YOUR ASSIGNMENT
Scan the entries for the word "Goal", and copy every line where it appears.

DATA EXCERPTS
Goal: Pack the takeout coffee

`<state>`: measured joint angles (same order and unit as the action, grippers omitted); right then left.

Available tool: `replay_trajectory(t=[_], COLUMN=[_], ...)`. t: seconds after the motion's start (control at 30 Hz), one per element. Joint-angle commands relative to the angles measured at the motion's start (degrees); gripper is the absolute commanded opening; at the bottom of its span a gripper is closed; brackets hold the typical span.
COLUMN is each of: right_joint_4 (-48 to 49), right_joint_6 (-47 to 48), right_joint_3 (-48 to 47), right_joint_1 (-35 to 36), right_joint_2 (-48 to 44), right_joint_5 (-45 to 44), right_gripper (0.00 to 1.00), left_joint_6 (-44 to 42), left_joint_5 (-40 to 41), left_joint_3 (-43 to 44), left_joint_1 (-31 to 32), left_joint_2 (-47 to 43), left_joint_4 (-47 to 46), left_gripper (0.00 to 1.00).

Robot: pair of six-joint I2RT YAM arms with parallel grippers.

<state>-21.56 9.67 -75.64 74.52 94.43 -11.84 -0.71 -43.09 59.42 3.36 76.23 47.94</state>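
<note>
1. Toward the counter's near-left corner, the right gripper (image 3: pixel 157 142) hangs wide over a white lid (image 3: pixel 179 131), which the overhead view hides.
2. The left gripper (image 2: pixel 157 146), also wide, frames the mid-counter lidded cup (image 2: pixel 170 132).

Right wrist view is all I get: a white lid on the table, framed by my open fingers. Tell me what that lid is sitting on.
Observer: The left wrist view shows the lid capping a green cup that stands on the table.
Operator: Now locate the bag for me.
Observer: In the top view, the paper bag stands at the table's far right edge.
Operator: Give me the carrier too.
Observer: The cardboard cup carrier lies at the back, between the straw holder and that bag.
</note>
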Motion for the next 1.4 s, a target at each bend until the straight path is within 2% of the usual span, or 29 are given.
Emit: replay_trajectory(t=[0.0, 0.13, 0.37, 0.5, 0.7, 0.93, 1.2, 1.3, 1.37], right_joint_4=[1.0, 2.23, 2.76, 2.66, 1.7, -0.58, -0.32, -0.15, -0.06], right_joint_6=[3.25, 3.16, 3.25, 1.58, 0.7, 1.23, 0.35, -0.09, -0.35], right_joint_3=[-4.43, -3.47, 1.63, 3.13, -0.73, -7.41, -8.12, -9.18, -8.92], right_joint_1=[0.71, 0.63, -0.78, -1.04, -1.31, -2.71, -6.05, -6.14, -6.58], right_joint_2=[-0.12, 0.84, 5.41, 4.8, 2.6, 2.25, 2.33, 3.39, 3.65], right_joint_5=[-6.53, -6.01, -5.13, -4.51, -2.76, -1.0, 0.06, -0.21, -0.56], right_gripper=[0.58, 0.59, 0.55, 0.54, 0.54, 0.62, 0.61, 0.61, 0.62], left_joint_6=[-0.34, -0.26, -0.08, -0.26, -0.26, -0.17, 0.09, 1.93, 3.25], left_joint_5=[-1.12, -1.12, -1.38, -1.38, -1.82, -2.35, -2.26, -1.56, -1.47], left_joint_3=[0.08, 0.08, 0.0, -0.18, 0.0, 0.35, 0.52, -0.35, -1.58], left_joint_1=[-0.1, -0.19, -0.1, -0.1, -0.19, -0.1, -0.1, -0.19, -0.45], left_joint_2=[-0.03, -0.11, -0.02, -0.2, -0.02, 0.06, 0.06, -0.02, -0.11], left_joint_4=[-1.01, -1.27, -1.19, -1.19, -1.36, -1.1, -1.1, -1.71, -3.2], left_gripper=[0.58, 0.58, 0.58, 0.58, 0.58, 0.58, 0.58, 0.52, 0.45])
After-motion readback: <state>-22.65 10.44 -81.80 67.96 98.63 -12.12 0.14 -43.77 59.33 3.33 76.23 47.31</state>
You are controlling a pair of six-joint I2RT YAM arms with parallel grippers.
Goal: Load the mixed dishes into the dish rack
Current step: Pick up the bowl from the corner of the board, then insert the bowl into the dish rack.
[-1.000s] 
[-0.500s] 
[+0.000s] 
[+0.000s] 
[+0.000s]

FINISHED TASK
Goal: Pack the takeout coffee
Goal: Load the mixed dishes into the dish rack

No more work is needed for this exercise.